De-identification is an effective method for protecting patient privacy and complying with governmental regulations while improving the convenience of performing research (12). Similar to other medical centers (13), we have been developing a biomedical research platform that uses de-identification to protect patient privacy (14, 15). Diverse automatic de-identification methods have also been proposed to remove the identifiers in clinical notes that are written in free text form (16,17,18,19,20,21,22). Because natural language processing (NLP) methods have been developed to manage clinical text and achieved reliable performance (23), most de-identification methods use NLP technology.
However, sophisticated NLP-based methods had not yet been prepared for bilingual clinical text written in Korean and English. First, physicians in Korea write clinical notes in Korean and English. Although there have been several researches regarding non-English text (24,25,26), most of the previous studies focused on English sentences using NLP-based de-identification methods. In particular, there are only a few studies regarding de-identification methods for clinical data in Korea (27,28,29). Second, most of the text in clinical notes are not full sentences, but rather phrases, and in some instances, these are not grammatically correct phrases. Grammatical NLP methods might suffer from insufficient parsing information. Third, it is difficult to find reliable open-source NLP tools for the Korean language. In our experience, this was the practical limitation of applying sophisticated NLP methods. Regular expression, which is a sequence of characters that forms a search pattern mainly for use in string matching (30), has been employed in our proposed method, since it easily incorporates prior knowledge and demonstrates reliable performance on clinical text processing (31). In addition, its advantages include the speed and ease of use as regular expression syntax is mostly standard across all implementations and regular expressions can usually be transferred to any of other programs with minimal modifications (30).

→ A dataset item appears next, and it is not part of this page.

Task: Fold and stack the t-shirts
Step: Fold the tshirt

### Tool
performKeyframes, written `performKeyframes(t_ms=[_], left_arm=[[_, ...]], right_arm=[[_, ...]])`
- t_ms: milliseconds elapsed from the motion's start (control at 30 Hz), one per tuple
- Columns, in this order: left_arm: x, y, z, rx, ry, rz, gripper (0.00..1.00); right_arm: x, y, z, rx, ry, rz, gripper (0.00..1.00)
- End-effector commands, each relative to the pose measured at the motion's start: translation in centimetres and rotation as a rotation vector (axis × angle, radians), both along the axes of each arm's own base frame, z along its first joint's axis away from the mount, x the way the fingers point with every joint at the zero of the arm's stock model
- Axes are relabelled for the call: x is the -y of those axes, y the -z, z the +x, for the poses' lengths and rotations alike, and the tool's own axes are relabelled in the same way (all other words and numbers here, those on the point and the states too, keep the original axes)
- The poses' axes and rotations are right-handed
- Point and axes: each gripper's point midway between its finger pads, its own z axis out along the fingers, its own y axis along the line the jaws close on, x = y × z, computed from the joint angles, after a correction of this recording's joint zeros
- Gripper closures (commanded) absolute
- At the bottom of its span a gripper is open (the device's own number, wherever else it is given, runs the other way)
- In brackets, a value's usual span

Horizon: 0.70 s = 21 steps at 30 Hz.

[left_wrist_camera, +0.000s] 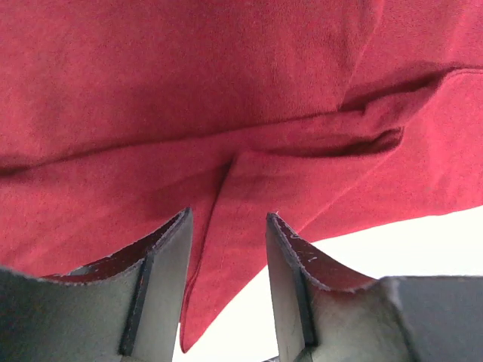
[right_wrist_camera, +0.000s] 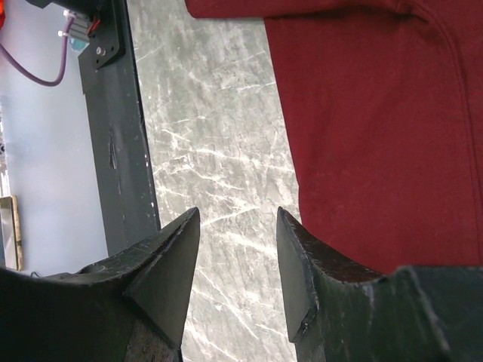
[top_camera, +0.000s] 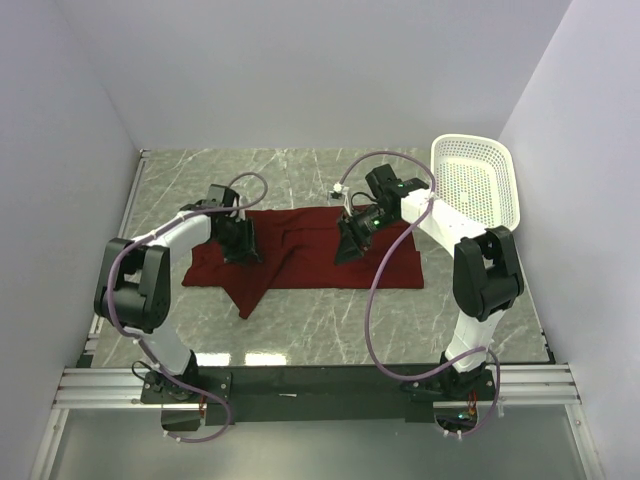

In this study, we propose a new de-identification method which utilizes regular expression rules to remove the identifiers in bilingual clinical notes written in Korean and English. To cover as many cases as possible, we developed the rules using 6,039 clinical notes of 20 types and validated the rules using 5,000 clinical notes of 33 types. Until now, these two datasets are the most comprehensive datasets for de-identification research.
MATERIALS AND METHODS
The overall procedure is described in Fig. 1. The following subsections will describe each method in detail.
Dataset preparation
We carefully designed two gold-standard datasets. The first was development dataset and the second was validation datasets, which are composed of clinical notes, in order to develop the regular expression rules and to verify the performance of the rules.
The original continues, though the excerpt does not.